| What is needed |
Everything in the listing below from the line containing "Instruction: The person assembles" through the line containing "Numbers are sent" must be repeated exactly; the remaining lines are not wanted.
###
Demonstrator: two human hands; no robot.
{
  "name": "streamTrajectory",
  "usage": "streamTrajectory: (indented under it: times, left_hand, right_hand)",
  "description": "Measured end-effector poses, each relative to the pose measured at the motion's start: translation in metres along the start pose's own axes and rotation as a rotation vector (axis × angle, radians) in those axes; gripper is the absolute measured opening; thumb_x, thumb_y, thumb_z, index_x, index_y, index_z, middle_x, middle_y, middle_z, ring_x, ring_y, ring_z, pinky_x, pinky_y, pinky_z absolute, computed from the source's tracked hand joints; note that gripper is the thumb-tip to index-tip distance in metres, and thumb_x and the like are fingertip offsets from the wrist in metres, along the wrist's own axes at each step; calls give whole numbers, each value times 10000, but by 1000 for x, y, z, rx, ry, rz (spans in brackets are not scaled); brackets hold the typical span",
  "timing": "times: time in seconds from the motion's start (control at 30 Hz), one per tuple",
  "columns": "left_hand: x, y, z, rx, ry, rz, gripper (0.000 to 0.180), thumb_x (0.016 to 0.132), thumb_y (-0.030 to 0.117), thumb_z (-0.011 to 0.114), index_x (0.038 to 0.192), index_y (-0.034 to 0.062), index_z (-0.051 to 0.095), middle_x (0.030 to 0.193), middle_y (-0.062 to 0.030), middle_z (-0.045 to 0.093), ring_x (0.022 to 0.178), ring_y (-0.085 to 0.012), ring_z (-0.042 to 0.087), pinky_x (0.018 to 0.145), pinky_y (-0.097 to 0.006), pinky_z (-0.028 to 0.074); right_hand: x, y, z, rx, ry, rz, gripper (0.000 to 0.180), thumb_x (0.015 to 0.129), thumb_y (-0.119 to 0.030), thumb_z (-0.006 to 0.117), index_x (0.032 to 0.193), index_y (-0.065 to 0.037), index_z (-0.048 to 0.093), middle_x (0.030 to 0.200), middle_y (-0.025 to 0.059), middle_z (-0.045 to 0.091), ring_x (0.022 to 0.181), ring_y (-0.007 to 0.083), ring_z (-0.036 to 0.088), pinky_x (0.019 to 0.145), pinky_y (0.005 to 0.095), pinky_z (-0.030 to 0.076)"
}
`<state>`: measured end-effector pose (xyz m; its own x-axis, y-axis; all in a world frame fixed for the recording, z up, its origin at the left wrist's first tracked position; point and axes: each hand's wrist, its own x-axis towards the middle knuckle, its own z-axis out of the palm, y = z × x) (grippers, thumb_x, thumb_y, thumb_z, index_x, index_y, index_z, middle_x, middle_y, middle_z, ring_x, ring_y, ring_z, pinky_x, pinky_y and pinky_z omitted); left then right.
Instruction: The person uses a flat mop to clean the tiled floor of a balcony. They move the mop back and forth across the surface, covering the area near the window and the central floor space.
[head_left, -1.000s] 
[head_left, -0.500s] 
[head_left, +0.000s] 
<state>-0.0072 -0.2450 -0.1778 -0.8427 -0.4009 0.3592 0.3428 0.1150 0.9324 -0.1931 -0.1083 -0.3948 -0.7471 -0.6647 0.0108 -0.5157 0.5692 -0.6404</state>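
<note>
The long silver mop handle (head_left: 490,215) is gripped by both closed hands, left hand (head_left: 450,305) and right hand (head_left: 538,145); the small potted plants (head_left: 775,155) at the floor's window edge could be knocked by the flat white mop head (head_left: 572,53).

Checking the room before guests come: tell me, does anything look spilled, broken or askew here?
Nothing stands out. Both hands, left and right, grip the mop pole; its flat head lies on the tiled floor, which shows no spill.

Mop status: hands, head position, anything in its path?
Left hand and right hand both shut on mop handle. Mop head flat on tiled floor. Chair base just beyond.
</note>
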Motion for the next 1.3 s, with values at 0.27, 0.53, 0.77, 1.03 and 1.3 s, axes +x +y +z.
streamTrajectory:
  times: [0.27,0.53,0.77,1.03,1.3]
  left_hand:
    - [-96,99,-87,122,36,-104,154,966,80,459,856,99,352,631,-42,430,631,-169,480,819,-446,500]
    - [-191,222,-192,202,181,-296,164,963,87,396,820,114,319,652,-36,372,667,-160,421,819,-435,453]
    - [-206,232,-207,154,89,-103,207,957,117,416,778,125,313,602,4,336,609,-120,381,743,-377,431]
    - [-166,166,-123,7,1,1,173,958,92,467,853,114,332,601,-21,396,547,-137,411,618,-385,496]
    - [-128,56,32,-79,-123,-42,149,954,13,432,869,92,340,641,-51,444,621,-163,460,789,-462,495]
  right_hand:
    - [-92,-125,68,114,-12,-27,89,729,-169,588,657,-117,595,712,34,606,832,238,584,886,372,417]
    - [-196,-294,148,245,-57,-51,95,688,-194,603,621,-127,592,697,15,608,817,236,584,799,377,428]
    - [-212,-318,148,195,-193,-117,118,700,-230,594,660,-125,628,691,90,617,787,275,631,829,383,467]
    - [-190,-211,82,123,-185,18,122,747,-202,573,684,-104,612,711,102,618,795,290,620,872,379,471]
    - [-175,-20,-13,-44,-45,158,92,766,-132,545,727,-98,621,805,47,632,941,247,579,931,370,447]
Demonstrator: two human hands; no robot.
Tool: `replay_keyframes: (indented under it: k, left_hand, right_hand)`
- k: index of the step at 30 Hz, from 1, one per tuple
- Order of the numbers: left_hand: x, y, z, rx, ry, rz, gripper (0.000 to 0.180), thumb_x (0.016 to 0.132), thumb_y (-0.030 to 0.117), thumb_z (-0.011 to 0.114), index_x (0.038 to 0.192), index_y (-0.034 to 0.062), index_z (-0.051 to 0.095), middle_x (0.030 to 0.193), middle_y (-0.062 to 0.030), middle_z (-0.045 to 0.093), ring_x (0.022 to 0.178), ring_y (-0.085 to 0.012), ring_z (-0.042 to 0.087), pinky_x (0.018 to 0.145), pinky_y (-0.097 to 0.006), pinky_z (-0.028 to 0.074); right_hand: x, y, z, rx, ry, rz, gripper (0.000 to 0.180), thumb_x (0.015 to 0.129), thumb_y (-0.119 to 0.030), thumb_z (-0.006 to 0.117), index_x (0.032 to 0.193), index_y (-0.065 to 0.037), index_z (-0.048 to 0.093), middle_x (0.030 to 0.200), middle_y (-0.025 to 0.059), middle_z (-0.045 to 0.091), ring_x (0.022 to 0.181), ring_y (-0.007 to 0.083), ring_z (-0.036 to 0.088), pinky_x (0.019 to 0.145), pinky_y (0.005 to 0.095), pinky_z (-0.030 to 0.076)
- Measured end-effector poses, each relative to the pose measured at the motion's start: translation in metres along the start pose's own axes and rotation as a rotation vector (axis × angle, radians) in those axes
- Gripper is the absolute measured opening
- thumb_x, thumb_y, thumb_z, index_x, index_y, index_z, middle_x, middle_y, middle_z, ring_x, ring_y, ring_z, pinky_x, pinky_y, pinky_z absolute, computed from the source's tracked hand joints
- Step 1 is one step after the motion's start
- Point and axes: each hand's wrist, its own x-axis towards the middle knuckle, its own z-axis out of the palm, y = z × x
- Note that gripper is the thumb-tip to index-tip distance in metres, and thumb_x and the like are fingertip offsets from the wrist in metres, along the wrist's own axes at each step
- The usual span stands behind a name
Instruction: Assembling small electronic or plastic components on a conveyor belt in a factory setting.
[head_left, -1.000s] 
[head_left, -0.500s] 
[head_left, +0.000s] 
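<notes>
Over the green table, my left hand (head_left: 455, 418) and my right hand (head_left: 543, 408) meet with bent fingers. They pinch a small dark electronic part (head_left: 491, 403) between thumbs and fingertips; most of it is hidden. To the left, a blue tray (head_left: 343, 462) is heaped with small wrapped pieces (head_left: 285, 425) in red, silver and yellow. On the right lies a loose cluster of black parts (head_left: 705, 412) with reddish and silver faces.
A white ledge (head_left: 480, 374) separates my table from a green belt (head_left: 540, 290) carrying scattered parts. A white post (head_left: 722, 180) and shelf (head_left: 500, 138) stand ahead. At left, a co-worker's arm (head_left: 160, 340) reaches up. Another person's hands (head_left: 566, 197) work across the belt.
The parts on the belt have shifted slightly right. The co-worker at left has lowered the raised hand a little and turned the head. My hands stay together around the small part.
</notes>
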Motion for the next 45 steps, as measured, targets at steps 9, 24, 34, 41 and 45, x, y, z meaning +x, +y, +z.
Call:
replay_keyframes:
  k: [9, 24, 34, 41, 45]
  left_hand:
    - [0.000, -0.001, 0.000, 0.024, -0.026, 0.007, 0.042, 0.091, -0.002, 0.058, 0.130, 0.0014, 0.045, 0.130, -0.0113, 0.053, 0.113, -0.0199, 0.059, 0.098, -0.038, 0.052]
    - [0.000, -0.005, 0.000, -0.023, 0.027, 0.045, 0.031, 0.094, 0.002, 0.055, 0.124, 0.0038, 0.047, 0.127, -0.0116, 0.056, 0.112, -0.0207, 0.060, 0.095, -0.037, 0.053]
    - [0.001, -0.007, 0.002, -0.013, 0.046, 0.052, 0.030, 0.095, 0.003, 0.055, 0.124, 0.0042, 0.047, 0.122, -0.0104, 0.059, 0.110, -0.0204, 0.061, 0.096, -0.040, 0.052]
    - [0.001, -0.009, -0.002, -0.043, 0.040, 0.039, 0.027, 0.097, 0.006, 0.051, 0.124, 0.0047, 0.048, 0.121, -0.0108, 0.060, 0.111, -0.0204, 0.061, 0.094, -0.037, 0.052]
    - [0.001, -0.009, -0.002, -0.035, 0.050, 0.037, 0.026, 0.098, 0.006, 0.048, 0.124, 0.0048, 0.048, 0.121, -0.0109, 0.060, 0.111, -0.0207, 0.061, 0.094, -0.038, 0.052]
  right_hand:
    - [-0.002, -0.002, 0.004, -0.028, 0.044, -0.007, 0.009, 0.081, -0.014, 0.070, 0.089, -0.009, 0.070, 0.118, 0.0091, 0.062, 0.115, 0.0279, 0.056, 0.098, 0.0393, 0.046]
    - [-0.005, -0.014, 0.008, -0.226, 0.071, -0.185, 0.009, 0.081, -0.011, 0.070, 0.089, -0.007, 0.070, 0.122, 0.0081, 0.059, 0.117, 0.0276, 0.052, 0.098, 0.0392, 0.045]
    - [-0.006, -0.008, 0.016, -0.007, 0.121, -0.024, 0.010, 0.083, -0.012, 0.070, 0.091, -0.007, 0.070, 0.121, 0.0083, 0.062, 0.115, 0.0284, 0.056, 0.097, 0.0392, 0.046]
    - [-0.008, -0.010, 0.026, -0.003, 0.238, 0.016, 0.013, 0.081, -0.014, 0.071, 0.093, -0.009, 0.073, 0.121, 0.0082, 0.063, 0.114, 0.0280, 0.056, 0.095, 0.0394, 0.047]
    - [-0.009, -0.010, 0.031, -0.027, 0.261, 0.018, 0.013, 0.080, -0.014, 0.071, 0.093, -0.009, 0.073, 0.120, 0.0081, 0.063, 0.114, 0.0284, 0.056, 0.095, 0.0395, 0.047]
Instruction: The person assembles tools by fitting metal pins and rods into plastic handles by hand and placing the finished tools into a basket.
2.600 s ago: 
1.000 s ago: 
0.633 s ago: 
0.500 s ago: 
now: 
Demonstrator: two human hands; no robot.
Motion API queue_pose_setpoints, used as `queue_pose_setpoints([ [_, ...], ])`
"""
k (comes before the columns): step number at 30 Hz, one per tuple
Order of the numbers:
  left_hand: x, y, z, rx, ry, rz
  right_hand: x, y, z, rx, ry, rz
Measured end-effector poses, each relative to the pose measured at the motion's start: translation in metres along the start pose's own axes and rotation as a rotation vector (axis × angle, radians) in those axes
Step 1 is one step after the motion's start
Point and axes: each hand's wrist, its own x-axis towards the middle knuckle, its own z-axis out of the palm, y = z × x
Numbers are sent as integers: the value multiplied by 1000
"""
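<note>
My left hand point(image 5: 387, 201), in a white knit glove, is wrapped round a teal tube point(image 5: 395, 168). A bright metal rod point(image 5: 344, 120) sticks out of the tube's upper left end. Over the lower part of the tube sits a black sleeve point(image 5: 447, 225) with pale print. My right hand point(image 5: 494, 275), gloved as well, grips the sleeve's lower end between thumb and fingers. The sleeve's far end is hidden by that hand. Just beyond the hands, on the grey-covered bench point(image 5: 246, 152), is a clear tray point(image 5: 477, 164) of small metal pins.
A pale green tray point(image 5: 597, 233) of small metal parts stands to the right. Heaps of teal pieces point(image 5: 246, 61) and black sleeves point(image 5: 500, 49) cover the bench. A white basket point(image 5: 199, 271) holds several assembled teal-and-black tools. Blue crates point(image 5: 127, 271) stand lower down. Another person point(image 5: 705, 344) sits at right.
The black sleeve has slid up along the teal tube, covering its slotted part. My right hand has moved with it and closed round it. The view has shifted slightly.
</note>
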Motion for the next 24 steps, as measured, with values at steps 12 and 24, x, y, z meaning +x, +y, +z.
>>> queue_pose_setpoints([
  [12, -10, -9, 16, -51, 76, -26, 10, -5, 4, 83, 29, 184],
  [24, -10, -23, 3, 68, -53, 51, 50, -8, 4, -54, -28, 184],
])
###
| Output for this task |
Instruction: The person assembles tools by fitting metal pins and rods into plastic handles by hand and placing the finished tools into a basket.
2.600 s ago: 
1.000 s ago: 
0.633 s ago: 
0.500 s ago: 
now: 
Demonstrator: two human hands; no robot.
Motion API queue_pose_setpoints, used as `queue_pose_setpoints([ [_, ...], ])`
"""
k (comes before the columns): step number at 30 Hz, one per tuple
Order of the numbers:
  left_hand: x, y, z, rx, ry, rz
  right_hand: x, y, z, rx, ry, rz
Measured end-effector poses, each relative to the pose measured at the motion's start: translation in metres along the start pose's own axes and rotation as a rotation vector (axis × angle, radians) in those axes
Step 1 is one step after the motion's start
Point and axes: each hand's wrist, its own x-axis towards the middle knuckle, its own z-axis out of the palm, y = z × x
Numbers are sent as integers: the value multiplied by 1000

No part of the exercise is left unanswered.